On 13 November 1847, during the 7th Frontier War, five British officers were attacked and killed by Xhosa warriors on a hill, still known as Moordenaar’s Kop, in the Eastern Cape. Mike Burgess visited the site and asked amateur historian Dr Patrick Hutchison how his research had corrected some of the misconceptions, long held to be true, about the skirmish.
Komga locals will tell you different versions of the Moordenaar’s Kop killings. One involves the officers charging off the great cliffs with their horses to escape an agonising death at the hands of the Xhosa, while another describes the brutal beheading of all the men for the production of muti by Xhosa war doctors.
As it turns out, the historical sources concerning the incident are as contradictory as contemporary interpretations, which prompted Dr Patrick Hutchison of East London to sift through the propaganda in an attempt to get to the facts.
THE LAST RIDE
The 7th Frontier War (1846-1847) eventually led the British to the rugged Great Kei River Valley, where one of the last Xhosa chiefs to offer resistance, Phatho of the Gqunukhwebe, was sheltering. By 31 October 1847, Lieutenant-General Sir George Berkeley and his force of about 1 500 men had set up camp less than 16km from the Kei on the banks of the Komga River.
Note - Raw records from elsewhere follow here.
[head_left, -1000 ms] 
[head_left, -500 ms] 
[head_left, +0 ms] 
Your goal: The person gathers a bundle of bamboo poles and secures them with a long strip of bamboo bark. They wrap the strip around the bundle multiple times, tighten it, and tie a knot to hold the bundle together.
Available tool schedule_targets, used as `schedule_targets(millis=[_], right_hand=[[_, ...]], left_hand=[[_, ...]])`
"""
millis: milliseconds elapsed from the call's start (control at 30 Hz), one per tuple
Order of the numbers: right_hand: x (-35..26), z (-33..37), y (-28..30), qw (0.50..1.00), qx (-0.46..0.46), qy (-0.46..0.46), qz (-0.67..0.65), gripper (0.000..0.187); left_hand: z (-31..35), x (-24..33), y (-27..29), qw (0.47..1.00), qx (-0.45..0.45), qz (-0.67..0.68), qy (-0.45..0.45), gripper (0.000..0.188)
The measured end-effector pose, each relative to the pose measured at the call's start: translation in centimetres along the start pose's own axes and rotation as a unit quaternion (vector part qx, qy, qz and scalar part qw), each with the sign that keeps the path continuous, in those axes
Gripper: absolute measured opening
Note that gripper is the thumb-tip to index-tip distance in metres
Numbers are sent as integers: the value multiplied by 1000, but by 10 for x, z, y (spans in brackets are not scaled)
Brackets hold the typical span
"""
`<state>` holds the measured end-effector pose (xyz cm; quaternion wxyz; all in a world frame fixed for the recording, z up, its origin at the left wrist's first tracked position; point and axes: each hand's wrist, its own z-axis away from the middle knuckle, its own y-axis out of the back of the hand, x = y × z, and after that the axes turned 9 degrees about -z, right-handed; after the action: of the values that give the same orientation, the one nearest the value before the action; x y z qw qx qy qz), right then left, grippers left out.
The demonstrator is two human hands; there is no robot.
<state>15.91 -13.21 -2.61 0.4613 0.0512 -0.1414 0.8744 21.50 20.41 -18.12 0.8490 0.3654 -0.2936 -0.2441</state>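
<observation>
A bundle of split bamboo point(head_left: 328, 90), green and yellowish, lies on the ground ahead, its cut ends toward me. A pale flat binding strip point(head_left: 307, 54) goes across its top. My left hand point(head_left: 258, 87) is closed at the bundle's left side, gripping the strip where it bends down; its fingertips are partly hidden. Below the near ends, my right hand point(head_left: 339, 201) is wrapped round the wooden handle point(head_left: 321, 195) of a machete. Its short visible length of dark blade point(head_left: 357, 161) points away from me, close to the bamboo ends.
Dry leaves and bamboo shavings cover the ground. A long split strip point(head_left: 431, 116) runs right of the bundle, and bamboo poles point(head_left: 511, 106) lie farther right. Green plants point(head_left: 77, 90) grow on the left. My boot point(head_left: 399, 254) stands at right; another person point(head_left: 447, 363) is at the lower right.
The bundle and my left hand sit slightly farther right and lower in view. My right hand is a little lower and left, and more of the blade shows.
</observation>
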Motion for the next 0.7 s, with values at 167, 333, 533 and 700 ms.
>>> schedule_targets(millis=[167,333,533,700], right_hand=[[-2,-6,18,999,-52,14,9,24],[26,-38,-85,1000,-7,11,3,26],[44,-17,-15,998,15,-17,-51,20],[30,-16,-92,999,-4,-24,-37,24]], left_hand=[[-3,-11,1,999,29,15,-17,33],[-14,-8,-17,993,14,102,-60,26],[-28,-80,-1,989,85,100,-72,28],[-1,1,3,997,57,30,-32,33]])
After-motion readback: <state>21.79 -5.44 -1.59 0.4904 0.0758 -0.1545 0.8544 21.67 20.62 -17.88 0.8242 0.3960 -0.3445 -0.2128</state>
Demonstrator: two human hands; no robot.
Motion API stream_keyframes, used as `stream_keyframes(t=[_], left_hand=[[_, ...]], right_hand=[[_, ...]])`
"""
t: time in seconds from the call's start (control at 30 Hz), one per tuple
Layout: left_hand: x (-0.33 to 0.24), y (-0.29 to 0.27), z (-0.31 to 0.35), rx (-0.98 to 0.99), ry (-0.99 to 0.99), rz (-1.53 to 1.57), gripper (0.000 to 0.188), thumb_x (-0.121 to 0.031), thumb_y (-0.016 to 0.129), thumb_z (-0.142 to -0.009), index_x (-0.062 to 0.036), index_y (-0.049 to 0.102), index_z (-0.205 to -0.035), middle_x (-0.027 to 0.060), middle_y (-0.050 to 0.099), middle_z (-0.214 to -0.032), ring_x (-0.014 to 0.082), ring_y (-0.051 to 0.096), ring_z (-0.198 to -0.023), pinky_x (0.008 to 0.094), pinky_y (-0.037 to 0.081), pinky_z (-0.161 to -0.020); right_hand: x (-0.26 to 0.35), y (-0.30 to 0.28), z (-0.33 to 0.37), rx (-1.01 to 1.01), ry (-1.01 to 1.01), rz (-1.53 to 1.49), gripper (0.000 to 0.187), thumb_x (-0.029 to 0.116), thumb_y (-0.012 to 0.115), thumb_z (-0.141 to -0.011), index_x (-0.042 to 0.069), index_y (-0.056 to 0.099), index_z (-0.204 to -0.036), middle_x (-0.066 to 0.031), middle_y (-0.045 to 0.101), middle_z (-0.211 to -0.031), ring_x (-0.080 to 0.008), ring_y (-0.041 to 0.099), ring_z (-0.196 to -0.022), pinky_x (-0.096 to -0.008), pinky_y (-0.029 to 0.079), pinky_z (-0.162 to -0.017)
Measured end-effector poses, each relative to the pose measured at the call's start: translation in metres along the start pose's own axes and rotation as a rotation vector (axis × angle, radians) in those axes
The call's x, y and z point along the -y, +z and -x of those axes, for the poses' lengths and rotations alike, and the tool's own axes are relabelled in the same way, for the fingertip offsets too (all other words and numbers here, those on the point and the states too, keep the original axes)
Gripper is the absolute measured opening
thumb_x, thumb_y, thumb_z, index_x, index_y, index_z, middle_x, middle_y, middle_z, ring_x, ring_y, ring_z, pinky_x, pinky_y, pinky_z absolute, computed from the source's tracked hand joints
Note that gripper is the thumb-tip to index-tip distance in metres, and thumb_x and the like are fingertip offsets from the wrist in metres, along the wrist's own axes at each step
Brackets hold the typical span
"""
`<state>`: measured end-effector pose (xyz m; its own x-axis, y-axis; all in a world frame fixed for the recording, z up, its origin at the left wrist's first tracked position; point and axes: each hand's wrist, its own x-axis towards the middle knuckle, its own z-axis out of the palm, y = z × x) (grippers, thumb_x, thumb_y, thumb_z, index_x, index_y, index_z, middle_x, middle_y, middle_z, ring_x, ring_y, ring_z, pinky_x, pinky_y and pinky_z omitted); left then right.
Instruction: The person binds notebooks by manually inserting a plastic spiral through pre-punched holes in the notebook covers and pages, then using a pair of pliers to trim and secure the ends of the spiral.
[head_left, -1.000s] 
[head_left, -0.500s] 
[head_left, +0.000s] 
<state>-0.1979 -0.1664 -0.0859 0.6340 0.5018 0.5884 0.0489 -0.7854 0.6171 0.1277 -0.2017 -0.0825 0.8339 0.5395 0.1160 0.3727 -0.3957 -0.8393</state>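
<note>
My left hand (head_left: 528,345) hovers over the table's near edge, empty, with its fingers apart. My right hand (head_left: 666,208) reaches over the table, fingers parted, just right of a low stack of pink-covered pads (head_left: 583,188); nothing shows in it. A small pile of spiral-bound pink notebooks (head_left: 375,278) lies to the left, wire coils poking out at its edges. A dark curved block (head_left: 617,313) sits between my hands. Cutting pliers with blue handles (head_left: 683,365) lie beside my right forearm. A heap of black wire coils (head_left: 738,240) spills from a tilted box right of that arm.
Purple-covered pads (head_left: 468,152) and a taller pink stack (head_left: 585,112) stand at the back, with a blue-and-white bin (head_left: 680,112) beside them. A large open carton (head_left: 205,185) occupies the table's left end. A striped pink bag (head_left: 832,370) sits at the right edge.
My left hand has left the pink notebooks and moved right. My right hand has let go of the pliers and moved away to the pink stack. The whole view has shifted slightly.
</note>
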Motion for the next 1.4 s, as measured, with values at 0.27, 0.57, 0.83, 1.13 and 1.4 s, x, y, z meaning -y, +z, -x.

While at leisure here, a few of the officers became intrigued by a mountain that loomed in the distance, and a group of them began contemplating an excursion to it.
On 13 November, eight officers decided to set out for the mountain at 9am. However, two officers still engaged in duty were forced to withdraw, while another returned not long after the group had set out, as he felt ill.
In the end, five men, namely Captain William Baker, Lieutenant Carevaul Faunt, Ensign William Burnop, and Surgeon Neill Campbell, all from the 73rd Regiment, along with Assistant Surgeon Richard Loch from the 7th Dragoon Guards, continued towards the mountain.